Potential Himalayan community turnover through the Late Pleistocene

Prevailing models for the high biodiversity in tropical mountains assume that organisms can survive through past climate change by performing short elevational movements to track suitable habitats. However, dramatic Pleistocene climatic oscillations could also lead to species turnover but have widely been ignored. Here, we used ecological niche modelling (ENM) of 288 passerine species in the Himalayas to test the effect of climate change during the Last Interglacial Period (LIG), the Last Glacial Maximum (LGM) and the present day. The ENM analyses hindcasted species persistence through climate change from the LGM to the present day but likely showed a high degree of species turnover (e.g. 32.6-46.2%) from the LIG to the LGM. Further elevational dynamic reconstructions demonstrated that species might survive these two periods of climate change by upward and downward shifts, respectively.
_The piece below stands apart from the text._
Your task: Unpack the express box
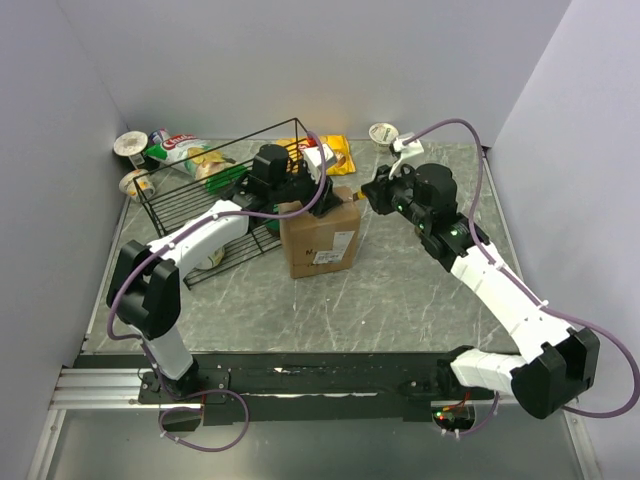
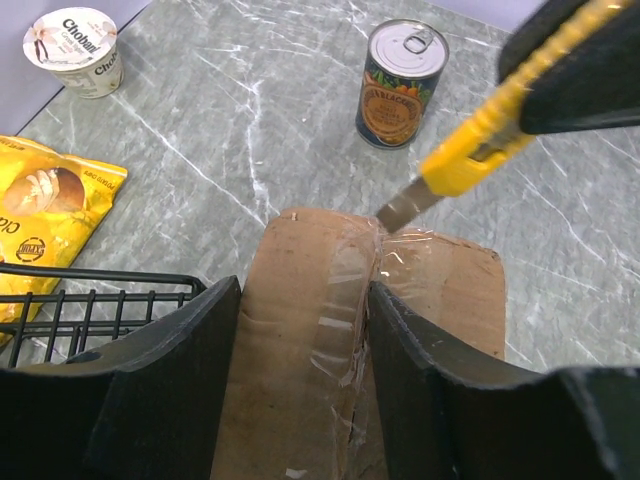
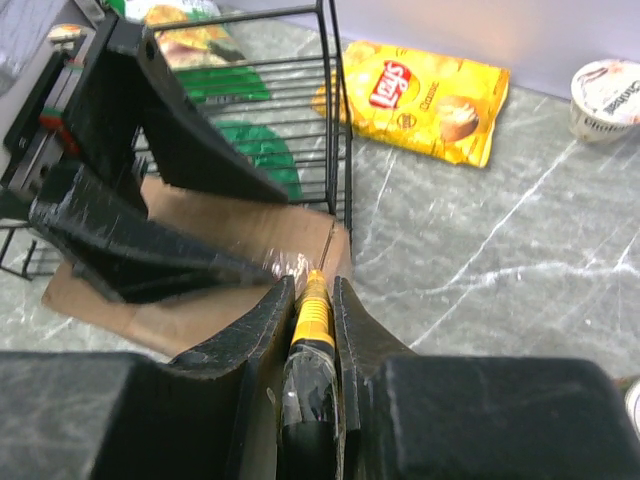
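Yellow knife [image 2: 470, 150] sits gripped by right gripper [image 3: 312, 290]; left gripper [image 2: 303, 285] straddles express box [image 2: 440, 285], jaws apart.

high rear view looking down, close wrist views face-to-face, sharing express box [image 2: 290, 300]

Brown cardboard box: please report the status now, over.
Left gripper open over taped seam of brown cardboard box. Right gripper shut on yellow utility knife, blade at seam. Flaps closed. Black wire basket beside box.
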### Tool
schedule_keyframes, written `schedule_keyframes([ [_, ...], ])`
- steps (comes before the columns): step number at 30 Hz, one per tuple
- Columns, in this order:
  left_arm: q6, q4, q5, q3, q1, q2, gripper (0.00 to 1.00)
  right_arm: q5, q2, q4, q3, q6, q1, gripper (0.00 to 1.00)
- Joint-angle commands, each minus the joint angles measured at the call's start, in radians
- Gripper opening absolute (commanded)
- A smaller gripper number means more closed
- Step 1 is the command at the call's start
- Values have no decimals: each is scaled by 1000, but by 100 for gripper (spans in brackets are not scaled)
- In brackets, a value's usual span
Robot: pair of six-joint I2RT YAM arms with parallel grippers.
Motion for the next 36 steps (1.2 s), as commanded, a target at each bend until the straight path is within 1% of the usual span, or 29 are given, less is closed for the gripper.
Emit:
schedule_keyframes([
  [1,14,-103,-112,-19,9,66,54,-2,-51,-106,20,20,20,0],
  [8,13,-98,-108,-15,9,79,52,-13,-115,-190,-9,40,20,0],
  [13,14,-104,-88,-12,9,74,53,-14,-151,-252,26,13,20,0],
  [16,14,-104,-77,-16,8,68,53,-2,-140,-207,50,-13,18,0],
  [18,16,-103,-65,-19,8,63,53,7,-120,-144,66,-32,15,0],
  [24,22,-106,-51,-32,-3,45,54,13,-16,-11,127,-69,12,0],
  [29,19,-107,-45,-45,-14,28,54,10,81,46,181,-76,11,0],
  [30,17,-107,-45,-47,-14,27,54,9,104,54,190,-105,11,0],
  [36,17,-107,-45,-52,-17,22,54,12,168,78,210,-121,11,0],
])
Statistical analyses of climatic variables showed increased climatic variability in the Himalayas during the LIG, which might have caused community turnover. The severe evolutionary consequence of the LIG climate in the Himalayas contrasts with the paradigm of the climatic optimum in Europe and North America and suggests potential geography-dependent effects of past climate change. More importantly, our results demonstrate that dramatic historical climate change might overwhelm the buffering effect of elevational heterogeneity, which should be considered when investigating the origin of tropical montane biodiversity.

Automated summary

The study utilized ecological niche modelling to investigate the effects of climate change on passerine species in the Himalayas, finding significant turnover between the Last Interglacial Period and the Last Glacial Maximum. The statistical analyses of climatic variables revealed increased variability during the Last Interglacial Period, potentially causing community turnover. Furthermore, the study suggests that dramatic historical climate change could overcome the buffering effect of elevational heterogeneity in tropical mountains, emphasizing the importance of considering past climate change in understanding biodiversity patterns.